_What to do_
Go through the entries and count the lines with the string "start" in them. Give only that number.

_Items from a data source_
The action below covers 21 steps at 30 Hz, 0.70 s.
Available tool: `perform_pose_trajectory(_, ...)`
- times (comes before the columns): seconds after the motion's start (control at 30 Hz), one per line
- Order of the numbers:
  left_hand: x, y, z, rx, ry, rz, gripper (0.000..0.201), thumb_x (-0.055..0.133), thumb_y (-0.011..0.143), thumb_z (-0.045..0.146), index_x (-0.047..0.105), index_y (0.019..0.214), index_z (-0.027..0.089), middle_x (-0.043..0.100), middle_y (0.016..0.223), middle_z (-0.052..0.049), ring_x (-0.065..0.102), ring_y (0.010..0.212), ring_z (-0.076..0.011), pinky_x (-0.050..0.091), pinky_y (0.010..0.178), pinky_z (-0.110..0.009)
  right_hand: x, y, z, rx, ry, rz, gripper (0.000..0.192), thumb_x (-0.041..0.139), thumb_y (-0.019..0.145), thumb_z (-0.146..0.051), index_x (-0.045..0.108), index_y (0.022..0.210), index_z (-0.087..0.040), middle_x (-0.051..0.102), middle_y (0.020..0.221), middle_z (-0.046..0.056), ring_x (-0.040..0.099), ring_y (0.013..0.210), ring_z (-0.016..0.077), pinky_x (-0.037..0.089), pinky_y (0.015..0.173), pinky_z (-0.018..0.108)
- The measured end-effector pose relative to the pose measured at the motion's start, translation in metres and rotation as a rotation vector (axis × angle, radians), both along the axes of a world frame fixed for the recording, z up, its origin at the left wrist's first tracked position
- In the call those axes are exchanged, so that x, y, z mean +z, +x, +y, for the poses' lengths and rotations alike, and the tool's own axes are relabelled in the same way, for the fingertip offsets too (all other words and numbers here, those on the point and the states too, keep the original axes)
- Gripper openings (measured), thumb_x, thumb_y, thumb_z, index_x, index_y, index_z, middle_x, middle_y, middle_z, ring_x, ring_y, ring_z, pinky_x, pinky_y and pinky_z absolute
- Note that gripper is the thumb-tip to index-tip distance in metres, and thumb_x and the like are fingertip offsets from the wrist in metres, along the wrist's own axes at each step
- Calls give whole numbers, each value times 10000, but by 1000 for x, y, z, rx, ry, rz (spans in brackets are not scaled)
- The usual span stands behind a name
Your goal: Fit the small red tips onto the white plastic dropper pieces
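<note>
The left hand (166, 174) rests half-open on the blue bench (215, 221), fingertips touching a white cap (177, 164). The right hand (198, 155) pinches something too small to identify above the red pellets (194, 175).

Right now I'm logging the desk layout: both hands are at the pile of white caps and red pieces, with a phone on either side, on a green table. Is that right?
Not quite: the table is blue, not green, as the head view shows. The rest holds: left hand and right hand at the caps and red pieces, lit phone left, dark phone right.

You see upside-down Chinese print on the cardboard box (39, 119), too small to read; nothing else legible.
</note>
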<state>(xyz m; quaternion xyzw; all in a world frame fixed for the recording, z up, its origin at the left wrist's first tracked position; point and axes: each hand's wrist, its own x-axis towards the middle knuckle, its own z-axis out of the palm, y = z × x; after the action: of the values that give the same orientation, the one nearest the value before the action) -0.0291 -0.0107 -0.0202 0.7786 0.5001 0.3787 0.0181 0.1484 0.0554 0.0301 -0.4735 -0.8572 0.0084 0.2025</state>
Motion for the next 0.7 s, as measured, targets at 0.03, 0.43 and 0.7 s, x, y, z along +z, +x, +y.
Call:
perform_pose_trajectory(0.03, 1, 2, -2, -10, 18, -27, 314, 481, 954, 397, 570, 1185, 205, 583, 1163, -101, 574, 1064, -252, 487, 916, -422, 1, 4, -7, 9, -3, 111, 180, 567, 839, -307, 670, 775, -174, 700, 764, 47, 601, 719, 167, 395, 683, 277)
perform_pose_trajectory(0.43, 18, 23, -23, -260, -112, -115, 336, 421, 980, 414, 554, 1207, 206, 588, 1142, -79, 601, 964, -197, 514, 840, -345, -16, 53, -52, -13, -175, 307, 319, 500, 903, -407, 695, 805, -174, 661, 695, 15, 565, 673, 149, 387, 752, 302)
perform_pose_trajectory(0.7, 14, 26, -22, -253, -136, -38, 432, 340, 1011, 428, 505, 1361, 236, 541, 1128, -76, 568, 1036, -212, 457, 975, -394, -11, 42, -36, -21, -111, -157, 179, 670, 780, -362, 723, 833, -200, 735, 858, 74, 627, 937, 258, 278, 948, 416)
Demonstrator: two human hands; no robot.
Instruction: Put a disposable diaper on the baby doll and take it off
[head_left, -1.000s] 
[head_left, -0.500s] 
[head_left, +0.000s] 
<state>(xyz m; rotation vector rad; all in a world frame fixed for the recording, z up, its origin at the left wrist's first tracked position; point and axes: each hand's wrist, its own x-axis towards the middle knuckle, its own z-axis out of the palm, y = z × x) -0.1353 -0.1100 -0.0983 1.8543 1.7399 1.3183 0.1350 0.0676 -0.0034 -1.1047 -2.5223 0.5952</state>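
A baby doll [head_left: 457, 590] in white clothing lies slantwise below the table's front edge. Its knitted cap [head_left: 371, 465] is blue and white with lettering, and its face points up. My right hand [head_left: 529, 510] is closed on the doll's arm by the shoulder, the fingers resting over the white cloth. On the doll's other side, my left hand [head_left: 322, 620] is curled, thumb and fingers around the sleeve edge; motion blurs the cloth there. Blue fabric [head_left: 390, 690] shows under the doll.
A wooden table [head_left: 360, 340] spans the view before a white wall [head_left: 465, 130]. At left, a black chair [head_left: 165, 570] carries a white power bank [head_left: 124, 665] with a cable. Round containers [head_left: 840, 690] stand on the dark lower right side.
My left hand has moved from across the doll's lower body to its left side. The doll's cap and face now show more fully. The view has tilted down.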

_Written response_
2